Map of places in eastern England between the Thames and the Tees that are mentioned in al-Idrisi's Nuzhat al-mushtaq, above (image: C. R. Green).

Detailed view of the east coast of England from Konrad Miller's redrawn and transliterated version of al-Idrīsī's map, with north at the bottom. The green river running left to right is the Witham, which is shown flowing past the fortress of Boston and then through the city of Nicholas, i.e. Lincoln, which is depicted as lying close to the centre of England. Further north, towards the bottom of the map, are shown Grimsby and York, after which comes the southern part of the 'peninsula' of Scotland; the northern bank of the Humber and Northumbria are missed out entirely, except for Durham, which is wrongly mapped on the west coast of Britain (image: Wikimedia Commons).

Although this description adds little to the historical record, and some of the distances appear rather dubious, it is nonetheless interesting both as an illustration of the spread of knowledge of this part of England by the mid-twelfth century and for the places that are chosen to be mentioned. With regard to the latter point, it seems clear from both the text and the map that the area from Yarmouth to York was the part of the east coast of Britain with which al-Idrisi's source of information was familiar. There is, for example, nothing depicted or mentioned to the south of Yarmouth until one reaches the mouth of the Thames and moreover little evidence for any knowledge of any sites north of the Humber aside from Durham (which is wrongly mapped on the western side of England, not the east), with the northern bank of the Humber being omitted entirely so that York is consequently placed on the coast and close to the border with Scotland. Similarly, it is noteworthy that the only river depicted between the Thames and Scotland is the Witham, which is rightly said to flow through the midst of Lincoln (it runs between the old Lower City and its medieval southern suburbs), and the statement that Boston lower down the Witham is a 'fortress' is also of interest, given that the riverside town was indeed moated/ditched in this period.
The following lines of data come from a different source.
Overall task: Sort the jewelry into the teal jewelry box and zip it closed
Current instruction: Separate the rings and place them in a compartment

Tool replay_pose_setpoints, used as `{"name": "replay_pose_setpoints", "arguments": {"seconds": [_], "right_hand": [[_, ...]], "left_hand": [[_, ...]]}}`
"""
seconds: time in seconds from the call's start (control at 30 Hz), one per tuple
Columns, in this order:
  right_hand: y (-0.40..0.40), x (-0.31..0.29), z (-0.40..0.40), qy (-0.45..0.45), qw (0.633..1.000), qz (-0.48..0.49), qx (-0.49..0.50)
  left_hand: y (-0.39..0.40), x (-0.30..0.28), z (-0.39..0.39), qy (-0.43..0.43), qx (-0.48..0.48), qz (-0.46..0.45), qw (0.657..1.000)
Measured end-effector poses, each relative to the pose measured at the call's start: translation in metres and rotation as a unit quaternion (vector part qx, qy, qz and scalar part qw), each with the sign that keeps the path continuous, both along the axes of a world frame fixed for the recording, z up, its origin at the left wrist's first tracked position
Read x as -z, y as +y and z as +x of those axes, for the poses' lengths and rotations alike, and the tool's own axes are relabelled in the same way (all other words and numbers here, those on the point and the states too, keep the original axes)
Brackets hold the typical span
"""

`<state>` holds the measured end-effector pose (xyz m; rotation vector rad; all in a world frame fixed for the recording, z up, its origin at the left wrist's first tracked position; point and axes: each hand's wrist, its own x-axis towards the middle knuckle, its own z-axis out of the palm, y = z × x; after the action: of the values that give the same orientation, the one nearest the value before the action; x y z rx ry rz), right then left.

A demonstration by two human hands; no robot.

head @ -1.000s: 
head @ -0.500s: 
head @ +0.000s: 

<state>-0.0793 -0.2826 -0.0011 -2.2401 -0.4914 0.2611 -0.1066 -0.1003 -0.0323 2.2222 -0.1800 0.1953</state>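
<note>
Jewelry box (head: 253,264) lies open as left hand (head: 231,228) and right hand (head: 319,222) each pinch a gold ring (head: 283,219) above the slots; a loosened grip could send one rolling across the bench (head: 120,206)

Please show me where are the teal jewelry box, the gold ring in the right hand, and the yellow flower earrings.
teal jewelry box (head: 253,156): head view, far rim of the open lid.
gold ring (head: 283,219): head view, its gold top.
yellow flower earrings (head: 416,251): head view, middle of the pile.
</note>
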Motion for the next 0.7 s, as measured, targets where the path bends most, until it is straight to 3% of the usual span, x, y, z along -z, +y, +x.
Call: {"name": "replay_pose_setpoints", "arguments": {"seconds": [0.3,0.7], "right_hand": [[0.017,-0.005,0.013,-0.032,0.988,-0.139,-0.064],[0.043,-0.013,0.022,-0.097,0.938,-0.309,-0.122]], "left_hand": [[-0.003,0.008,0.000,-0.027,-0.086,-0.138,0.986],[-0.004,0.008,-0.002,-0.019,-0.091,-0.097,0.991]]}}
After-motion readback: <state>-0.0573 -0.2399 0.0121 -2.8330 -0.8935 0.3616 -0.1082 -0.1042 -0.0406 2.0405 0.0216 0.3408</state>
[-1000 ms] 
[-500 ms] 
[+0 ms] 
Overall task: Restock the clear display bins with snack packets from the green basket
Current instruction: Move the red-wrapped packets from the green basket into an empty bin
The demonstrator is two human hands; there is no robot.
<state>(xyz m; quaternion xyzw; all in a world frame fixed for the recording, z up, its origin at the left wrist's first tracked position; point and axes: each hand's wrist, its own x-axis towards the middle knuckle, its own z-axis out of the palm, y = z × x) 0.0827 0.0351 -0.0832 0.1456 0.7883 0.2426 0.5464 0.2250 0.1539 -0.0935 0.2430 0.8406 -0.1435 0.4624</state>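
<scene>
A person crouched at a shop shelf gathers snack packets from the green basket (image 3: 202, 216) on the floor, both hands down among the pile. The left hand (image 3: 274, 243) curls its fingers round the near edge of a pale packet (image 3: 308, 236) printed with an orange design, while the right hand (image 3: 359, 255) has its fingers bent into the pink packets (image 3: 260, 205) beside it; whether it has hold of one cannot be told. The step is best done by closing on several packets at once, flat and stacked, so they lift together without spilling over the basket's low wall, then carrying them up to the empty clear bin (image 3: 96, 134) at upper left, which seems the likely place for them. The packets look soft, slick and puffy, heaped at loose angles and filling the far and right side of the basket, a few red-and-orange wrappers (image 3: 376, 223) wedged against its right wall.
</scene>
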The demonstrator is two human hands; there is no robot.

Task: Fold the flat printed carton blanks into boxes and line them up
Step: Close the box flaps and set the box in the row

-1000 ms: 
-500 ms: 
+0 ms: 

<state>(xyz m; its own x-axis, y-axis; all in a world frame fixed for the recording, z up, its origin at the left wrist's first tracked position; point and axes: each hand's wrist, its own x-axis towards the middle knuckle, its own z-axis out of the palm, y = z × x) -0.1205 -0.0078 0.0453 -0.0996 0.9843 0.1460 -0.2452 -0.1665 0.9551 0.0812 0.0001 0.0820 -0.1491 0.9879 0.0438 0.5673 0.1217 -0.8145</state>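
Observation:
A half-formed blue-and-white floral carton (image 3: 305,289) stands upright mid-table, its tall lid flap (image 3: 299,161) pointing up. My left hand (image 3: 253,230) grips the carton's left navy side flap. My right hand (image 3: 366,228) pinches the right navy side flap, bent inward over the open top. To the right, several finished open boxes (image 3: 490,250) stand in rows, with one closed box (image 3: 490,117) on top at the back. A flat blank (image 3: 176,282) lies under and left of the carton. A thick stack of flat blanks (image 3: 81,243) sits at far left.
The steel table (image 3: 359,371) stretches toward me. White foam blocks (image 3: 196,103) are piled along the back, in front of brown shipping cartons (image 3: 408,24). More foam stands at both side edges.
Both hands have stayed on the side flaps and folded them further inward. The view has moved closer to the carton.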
Likewise, the description of the river at Lincoln as not only flowing into the sea near Boston, but also flowing 'out of [Lincoln] towards the town of Grimsby', equally seems to reflect an awareness of the local situation, as the two were indeed connected by inland waterways in the twelfth century, with one being able to travel by boat from the Witham at Lincoln north-westwards along the Foss Dyke and then down the Trent and the Humber through to Grimsby after 1121, when the Foss Dyke was renovated and made navigable again by Henry I. Needless to say, the fact that al-Idrisi's source thus appears to have had a greater familiarity with Norfolk and Lincolnshire than other parts of the east coast is perhaps a point of some interest, both generally and from the perspective of those concerned with the history of these regions.

A sixteenth-century copy of al-Idrīsī's original Arabic map of eastern England, Scotland and the west coast, from Oxford's MS Pococke 375, fol. 310b-311a (image: Bodleian Library).

Notes

1     A. F. L. Beeston, 'Idrisi's Account of the British Isles', Bulletin of the School of Oriental and African Studies, 13.2 (1950), 265–80 at pp. 278, 279–80.